Winnie Baze

No. 26
- Position: Back

Personal information
- Born: July 14, 1914 Robert Lee, Texas, U.S.
- Died: December 30, 2006 (aged 92)
- Listed height: 5 ft 11 in (1.80 m)
- Listed weight: 190 lb (86 kg)

Career information
- High school: Robert Lee (Texas)
- College: Texas Tech
- NFL draft: 1936: undrafted

Career history
- Philadelphia Eagles (1937);
- Stats at Pro Football Reference

= Winnie Baze =

American football player (1914–2006)

Winford Eason Baze (July 14, 1914 – December 30, 2006) was an American professional football back who played one season with the Philadelphia Eagles of the National Football League (NFL). He played college football at Schreiner Institute and Texas Technological College.
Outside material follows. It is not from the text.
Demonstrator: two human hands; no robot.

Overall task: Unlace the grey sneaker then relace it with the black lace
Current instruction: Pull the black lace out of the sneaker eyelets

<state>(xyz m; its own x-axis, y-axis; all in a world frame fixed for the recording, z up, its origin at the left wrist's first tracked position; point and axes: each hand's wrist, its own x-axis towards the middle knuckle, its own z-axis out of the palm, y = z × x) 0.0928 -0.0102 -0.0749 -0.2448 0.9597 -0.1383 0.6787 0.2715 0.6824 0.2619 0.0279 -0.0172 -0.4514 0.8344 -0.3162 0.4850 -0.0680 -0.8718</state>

==Early life and college==
Winford Eason Baze was born on July 14, 1914, in Robert Lee, Texas. He attended Robert Lee High School in Robert Lee.

Baze first played college football at Schreiner Institute from 1932 to 1933. He was then a two-year letterman for the Texas Tech Matadors of Texas Technological College from 1934 to 1935.

==Professional career==
Baze played in ten games, starting four, for the Philadelphia Eagles in 1934, recording three rushes for 14 yards, one reception for two yards, and three incomplete passes. He wore jersey number 26 while with the Eagles. He stood 5'11" and weighed 190 pounds.

==Personal life==
Baze served in the United States Navy. He died on December 30, 2006, in Tyler, Texas.